* What needs to be done
Write out the data below in full, unchanged, minus the images.

======== Collected data ========

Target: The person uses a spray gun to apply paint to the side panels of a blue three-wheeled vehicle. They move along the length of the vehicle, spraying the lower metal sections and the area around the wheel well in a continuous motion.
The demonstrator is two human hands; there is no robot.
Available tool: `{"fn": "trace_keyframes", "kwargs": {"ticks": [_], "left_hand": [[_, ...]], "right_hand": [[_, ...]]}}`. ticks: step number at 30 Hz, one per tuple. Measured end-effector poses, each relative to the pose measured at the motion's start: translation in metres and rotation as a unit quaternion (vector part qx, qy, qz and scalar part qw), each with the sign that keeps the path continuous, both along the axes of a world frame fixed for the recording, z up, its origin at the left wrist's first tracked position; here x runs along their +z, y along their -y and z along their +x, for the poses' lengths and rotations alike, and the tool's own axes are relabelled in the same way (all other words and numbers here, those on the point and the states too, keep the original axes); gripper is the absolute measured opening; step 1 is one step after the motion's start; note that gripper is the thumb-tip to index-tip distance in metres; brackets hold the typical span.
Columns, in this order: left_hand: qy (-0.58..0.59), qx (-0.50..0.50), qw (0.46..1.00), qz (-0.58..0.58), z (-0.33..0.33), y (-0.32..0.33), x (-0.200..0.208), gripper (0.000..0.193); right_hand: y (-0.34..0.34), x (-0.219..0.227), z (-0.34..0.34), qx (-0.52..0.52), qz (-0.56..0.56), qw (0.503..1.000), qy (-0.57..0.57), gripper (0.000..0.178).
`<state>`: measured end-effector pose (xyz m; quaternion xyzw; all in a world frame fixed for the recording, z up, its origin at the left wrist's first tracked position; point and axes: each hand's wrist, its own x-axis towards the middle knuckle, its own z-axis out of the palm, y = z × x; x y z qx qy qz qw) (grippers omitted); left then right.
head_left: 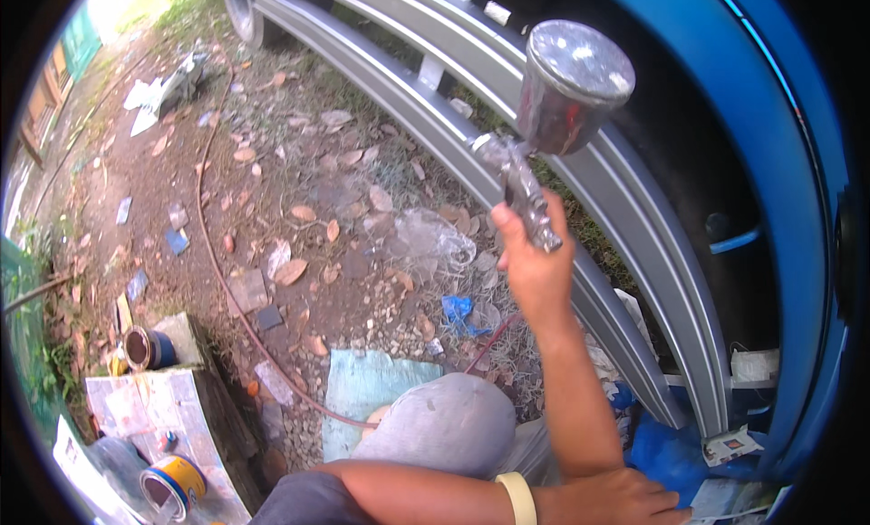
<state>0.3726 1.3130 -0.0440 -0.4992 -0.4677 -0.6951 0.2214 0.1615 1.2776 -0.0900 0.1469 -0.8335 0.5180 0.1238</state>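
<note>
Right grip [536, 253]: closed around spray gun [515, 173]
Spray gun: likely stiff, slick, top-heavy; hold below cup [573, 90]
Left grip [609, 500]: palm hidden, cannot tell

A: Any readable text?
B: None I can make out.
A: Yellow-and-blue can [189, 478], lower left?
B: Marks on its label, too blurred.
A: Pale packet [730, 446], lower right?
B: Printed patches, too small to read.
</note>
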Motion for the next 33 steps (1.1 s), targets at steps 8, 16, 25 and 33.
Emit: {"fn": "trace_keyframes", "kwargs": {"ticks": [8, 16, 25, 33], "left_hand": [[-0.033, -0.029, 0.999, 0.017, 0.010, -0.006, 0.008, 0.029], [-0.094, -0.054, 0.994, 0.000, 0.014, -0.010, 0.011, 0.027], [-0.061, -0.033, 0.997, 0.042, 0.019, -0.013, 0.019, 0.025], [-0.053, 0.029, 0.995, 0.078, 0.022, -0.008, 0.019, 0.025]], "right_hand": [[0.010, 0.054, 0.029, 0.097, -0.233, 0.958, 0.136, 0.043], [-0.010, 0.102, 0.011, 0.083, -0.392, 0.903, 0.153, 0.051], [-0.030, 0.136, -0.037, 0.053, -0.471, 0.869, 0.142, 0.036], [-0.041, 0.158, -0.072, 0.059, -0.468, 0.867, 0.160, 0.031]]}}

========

* Response to the exercise
Target: The person uses a spray gun to apply paint to the side panels of a blue three-wheeled vehicle. They move along the length of the vehicle, spraying the lower metal sections and the area around the wheel well in a continuous motion.
The demonstrator is two human hands; there is no robot.
Available tool: `{"fn": "trace_keyframes", "kwargs": {"ticks": [_], "left_hand": [[_, ...]], "right_hand": [[_, ...]]}}`. ticks: step number at 30 Hz, one per tuple. Measured end-effector poses, each relative to the pose measured at the motion's start: translation in metres and rotation as a unit quaternion (vector part qx, qy, qz and scalar part qw), each with the sign that keeps the path continuous, both along the axes of a world frame fixed for the recording, z up, its origin at the left wrist's first tracked position; here x runs along their +z, y along their -y and z along their +x, for the poses' lengths and rotations alike, and the tool's own axes are relabelled in the same way (all other words and numbers here, those on the point and the states too, keep the original axes); gripper is the absolute measured opening; step 1 is one step after the motion's start; note that gripper is the thumb-tip to index-tip distance in metres; brackets hold the typical span.
Columns, in this order: left_hand: qy (-0.58..0.59), qx (-0.50..0.50), qw (0.46..1.00), qz (-0.58..0.58), z (-0.33..0.33), y (-0.32..0.33), x (-0.200..0.208), gripper (0.000..0.193); right_hand: y (-0.34..0.34), x (-0.219..0.227), z (-0.34..0.34), qx (-0.52..0.52), qz (-0.56..0.56), qw (0.503..1.000), qy (-0.57..0.57), gripper (0.000..0.178).
`<state>`: measured end-effector pose (xyz m; quaternion xyzw; all in a world frame fixed for the recording, z up, its origin at the left wrist's first tracked position; point and axes: each hand's wrist, its own x-axis towards the middle knuckle, its own z-axis out of the palm, y = z × x; x y z qx qy qz qw) (grippers omitted); left then right.
head_left: 
<state>0.3726 1.3130 -0.0440 -0.4992 -0.4677 -0.6951 0.2214 0.1615 1.2776 -0.0900 0.1469 -0.8335 0.5180 0.1238</state>
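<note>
Right grip [536, 253]: closed around spray gun [515, 173]
Spray gun: likely stiff, slick, top-heavy; hold below cup [573, 90]
Left grip [609, 500]: palm hidden, cannot tell

A: Any readable text?
B: None I can make out.
A: Yellow-and-blue can [189, 478], lower left?
B: Marks on its label, too blurred.
A: Pale packet [730, 446], lower right?
B: Printed patches, too small to read.
</note>
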Motion for the next 33 steps (1.1 s), targets at steps 8, 16, 25 and 33.
Emit: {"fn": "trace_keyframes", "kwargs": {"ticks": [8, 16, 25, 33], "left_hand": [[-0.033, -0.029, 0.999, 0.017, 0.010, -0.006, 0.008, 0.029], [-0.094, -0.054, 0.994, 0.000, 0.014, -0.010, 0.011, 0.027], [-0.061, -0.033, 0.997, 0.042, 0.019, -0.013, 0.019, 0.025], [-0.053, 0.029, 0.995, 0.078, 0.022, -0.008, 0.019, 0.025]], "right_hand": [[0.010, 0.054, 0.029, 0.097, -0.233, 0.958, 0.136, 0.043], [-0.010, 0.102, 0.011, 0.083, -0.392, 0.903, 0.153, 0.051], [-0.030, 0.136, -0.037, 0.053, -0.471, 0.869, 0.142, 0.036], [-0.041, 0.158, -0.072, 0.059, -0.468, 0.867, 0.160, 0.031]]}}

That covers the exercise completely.